■ TASK OBJECTIVE
Using the listing below, copy exactly the lines from the one containing "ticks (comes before" to the one containing "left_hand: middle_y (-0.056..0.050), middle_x", both lines included, and no others.

■ AVAILABLE DATA
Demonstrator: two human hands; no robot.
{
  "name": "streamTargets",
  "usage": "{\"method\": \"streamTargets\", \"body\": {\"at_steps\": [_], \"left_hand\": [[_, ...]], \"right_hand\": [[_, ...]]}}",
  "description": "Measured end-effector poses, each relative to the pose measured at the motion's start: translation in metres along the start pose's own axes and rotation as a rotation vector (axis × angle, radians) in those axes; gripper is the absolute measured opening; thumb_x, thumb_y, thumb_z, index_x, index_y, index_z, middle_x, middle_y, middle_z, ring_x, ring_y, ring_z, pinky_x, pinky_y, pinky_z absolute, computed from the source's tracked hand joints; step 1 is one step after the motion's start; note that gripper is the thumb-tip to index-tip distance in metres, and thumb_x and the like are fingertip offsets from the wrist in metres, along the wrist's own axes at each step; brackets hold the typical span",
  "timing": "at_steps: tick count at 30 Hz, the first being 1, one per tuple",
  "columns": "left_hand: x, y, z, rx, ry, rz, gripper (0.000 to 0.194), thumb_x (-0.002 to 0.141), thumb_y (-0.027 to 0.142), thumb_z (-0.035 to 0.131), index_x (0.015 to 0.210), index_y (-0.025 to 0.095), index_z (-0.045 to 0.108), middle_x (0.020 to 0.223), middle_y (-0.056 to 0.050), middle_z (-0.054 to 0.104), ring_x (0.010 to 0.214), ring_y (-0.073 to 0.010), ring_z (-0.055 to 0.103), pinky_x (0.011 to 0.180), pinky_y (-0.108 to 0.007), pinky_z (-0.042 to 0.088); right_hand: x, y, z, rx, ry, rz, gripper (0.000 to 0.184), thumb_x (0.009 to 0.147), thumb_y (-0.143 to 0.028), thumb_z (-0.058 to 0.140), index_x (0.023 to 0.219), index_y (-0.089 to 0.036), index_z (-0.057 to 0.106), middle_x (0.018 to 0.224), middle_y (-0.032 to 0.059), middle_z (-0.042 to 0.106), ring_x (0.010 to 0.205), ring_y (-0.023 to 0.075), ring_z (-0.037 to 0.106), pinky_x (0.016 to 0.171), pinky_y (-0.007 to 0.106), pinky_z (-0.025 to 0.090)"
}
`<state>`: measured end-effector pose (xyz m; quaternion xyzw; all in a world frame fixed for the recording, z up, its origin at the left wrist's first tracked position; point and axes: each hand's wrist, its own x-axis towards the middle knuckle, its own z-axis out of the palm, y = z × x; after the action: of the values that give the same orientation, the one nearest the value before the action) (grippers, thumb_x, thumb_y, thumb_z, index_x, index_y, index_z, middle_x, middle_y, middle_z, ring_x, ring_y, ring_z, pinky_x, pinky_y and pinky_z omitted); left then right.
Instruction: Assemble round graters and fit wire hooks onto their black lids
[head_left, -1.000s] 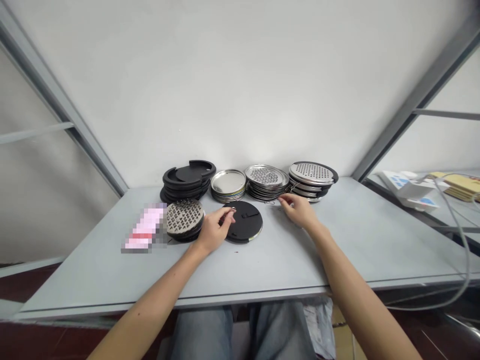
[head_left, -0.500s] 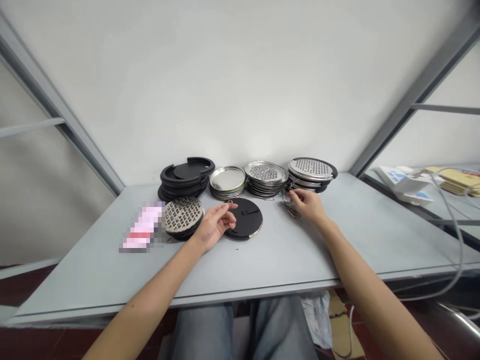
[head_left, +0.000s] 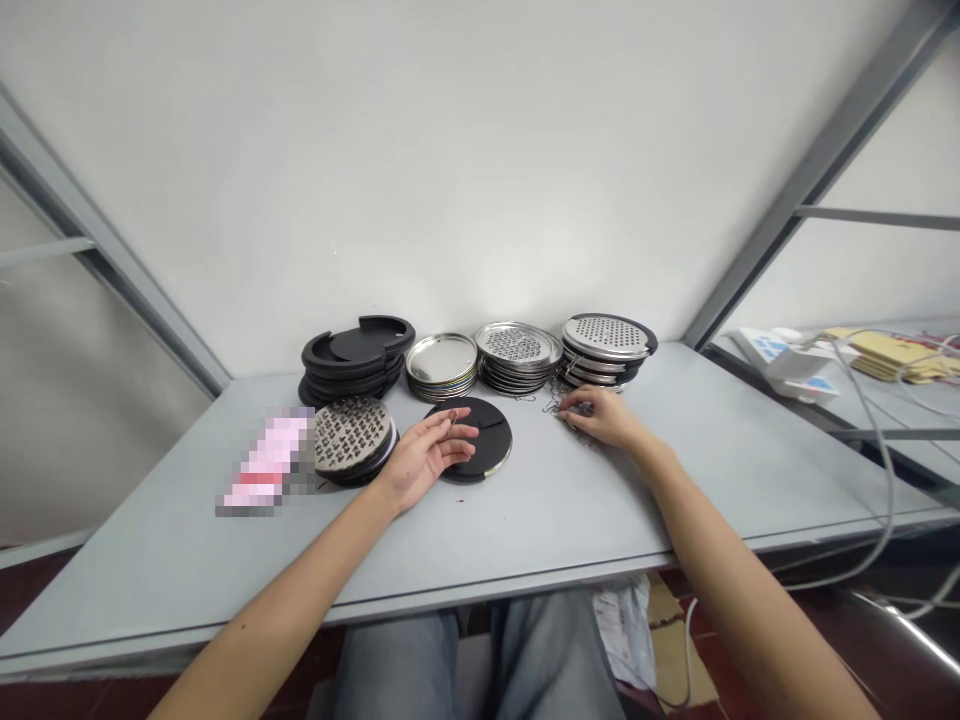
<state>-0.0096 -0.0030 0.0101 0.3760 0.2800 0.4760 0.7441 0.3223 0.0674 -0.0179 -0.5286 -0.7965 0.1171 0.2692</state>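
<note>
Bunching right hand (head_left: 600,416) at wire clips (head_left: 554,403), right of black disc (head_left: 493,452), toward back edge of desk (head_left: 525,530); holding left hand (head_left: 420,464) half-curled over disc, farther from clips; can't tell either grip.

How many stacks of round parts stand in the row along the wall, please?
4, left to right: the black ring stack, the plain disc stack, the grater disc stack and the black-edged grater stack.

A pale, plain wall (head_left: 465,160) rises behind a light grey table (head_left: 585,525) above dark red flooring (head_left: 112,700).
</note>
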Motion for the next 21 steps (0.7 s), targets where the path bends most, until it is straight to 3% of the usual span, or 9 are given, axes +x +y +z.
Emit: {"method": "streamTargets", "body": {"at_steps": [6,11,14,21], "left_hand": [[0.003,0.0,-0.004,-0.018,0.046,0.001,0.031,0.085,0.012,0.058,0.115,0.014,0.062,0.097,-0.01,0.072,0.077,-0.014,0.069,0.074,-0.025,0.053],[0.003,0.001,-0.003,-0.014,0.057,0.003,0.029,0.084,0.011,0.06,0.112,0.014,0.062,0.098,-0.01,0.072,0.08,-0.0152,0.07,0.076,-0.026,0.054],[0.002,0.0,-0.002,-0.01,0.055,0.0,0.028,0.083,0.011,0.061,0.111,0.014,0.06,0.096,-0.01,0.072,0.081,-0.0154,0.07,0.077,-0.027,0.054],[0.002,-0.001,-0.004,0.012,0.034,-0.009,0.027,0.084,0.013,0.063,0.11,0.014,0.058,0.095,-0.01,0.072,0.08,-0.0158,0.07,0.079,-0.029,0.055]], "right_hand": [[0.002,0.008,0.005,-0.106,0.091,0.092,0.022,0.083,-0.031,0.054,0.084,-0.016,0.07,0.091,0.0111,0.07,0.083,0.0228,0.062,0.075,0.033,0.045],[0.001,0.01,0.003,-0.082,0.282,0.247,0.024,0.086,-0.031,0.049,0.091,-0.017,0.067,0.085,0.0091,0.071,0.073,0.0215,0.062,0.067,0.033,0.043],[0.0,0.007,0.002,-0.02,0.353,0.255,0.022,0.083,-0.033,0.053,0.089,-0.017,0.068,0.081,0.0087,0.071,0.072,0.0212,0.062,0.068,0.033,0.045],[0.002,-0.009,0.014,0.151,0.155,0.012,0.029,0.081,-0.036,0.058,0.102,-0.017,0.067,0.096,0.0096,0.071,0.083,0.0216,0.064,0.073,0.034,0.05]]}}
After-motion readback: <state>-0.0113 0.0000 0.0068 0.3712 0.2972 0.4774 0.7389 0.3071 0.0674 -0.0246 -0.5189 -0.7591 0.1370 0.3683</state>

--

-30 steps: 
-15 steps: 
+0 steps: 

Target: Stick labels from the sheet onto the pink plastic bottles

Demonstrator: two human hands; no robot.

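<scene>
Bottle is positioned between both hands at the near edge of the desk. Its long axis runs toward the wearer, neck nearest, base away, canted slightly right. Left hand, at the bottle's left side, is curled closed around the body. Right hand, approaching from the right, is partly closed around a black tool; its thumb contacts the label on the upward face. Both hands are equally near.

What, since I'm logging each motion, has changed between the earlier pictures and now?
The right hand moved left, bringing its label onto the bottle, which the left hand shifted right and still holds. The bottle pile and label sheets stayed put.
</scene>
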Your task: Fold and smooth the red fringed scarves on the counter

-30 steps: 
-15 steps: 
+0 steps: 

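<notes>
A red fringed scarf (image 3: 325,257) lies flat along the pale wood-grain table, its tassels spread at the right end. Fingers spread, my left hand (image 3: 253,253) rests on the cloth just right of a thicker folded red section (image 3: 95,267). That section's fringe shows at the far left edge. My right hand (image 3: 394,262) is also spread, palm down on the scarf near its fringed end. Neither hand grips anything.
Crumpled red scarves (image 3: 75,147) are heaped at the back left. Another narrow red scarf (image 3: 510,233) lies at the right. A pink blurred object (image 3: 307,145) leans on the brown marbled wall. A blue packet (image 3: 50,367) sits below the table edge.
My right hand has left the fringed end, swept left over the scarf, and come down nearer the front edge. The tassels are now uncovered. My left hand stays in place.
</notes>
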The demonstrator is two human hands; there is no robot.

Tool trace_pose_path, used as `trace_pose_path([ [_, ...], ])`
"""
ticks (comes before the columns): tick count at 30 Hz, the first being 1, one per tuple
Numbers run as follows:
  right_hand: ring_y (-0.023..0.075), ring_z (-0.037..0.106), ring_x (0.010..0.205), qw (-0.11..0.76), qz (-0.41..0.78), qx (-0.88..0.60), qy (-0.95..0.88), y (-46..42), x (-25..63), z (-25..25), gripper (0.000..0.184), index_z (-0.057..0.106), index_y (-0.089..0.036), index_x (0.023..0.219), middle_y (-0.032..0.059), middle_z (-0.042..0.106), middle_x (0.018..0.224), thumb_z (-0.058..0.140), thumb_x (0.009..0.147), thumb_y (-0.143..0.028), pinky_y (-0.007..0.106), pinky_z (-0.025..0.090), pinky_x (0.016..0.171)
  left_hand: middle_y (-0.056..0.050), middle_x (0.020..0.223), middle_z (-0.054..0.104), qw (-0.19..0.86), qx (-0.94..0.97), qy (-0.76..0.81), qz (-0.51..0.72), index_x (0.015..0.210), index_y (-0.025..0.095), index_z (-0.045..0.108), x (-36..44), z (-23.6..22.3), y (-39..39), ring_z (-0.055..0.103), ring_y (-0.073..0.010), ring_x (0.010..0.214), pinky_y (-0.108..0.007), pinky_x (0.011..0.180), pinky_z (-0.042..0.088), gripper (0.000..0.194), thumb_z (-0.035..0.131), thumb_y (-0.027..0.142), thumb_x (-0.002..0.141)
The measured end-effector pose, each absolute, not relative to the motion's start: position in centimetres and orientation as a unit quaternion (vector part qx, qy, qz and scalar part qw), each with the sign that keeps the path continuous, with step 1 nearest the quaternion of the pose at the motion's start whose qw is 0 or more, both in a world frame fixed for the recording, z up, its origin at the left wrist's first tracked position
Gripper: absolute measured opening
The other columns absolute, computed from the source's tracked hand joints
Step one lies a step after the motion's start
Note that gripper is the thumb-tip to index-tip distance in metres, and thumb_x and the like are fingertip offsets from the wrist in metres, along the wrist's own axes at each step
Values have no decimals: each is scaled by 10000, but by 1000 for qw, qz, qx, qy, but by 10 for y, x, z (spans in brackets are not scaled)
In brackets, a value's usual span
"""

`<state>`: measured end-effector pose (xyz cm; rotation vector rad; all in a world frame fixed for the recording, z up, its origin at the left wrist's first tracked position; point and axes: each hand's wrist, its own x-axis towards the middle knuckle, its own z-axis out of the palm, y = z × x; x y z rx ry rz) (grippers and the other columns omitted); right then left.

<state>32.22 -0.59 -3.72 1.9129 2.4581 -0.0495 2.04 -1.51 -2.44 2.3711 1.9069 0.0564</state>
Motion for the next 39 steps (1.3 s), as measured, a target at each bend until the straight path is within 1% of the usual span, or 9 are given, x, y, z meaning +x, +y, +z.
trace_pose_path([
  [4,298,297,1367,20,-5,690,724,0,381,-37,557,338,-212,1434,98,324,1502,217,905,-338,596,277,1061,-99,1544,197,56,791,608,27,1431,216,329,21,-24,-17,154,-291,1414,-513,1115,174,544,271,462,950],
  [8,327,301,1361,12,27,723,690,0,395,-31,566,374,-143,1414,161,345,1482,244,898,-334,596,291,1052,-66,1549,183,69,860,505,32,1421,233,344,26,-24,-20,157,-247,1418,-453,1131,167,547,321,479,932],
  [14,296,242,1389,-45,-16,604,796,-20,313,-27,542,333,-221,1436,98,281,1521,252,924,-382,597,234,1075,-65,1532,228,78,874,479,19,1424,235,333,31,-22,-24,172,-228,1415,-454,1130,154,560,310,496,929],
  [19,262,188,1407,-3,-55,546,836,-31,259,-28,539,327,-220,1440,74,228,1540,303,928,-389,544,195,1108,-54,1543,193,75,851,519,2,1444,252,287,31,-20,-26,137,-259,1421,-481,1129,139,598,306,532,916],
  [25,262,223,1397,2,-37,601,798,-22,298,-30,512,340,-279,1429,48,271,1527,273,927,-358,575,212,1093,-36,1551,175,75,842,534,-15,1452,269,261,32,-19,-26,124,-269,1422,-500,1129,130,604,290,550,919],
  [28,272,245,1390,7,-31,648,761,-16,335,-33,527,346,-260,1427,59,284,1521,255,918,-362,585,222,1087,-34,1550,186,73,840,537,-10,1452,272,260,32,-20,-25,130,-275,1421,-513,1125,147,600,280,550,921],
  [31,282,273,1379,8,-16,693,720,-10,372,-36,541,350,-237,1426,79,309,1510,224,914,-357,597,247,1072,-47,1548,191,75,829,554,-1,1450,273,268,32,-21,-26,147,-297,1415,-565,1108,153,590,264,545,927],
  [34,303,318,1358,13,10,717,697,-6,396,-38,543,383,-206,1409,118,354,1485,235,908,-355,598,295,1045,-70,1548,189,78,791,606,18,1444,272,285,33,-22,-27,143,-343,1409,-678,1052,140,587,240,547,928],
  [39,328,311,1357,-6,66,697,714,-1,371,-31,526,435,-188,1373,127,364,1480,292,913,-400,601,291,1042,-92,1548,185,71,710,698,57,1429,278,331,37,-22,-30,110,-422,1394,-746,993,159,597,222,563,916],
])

■ WORKED SOLUTION
ticks (comes before the columns): tick count at 30 Hz, the first being 1, one per tuple
Numbers run as follows:
  right_hand: ring_y (-0.023..0.075), ring_z (-0.037..0.106), ring_x (0.010..0.205), qw (-0.11..0.76), qz (-0.41..0.78), qx (-0.88..0.60), qy (-0.95..0.88), y (-46..42), x (-25..63), z (-25..25), gripper (0.000..0.184), index_z (-0.057..0.106), index_y (-0.089..0.036), index_x (0.023..0.219), middle_y (-0.032..0.059), middle_z (-0.042..0.106), middle_x (0.018..0.224), thumb_z (-0.058..0.140), thumb_x (0.009..0.147), thumb_y (-0.143..0.028), pinky_y (-0.007..0.106), pinky_z (-0.025..0.090), pinky_x (0.016..0.171)
  left_hand: middle_y (-0.056..0.050), middle_x (0.020..0.223), middle_z (-0.054..0.104), qw (-0.19..0.86), qx (-0.94..0.97), qy (-0.76..0.81), qz (-0.51..0.72), index_x (0.015..0.210), index_y (-0.025..0.095), index_z (-0.045..0.108), x (-36..44), z (-23.6..22.3), y (-39..39), ring_z (-0.055..0.103), ring_y (-0.073..0.010), ring_x (0.010..0.214), pinky_y (-0.108..0.007), pinky_x (0.011..0.180), pinky_z (-0.042..0.088), gripper (0.000..0.194), thumb_z (-0.035..0.131), thumb_y (-0.027..0.142), thumb_x (-0.002..0.141)

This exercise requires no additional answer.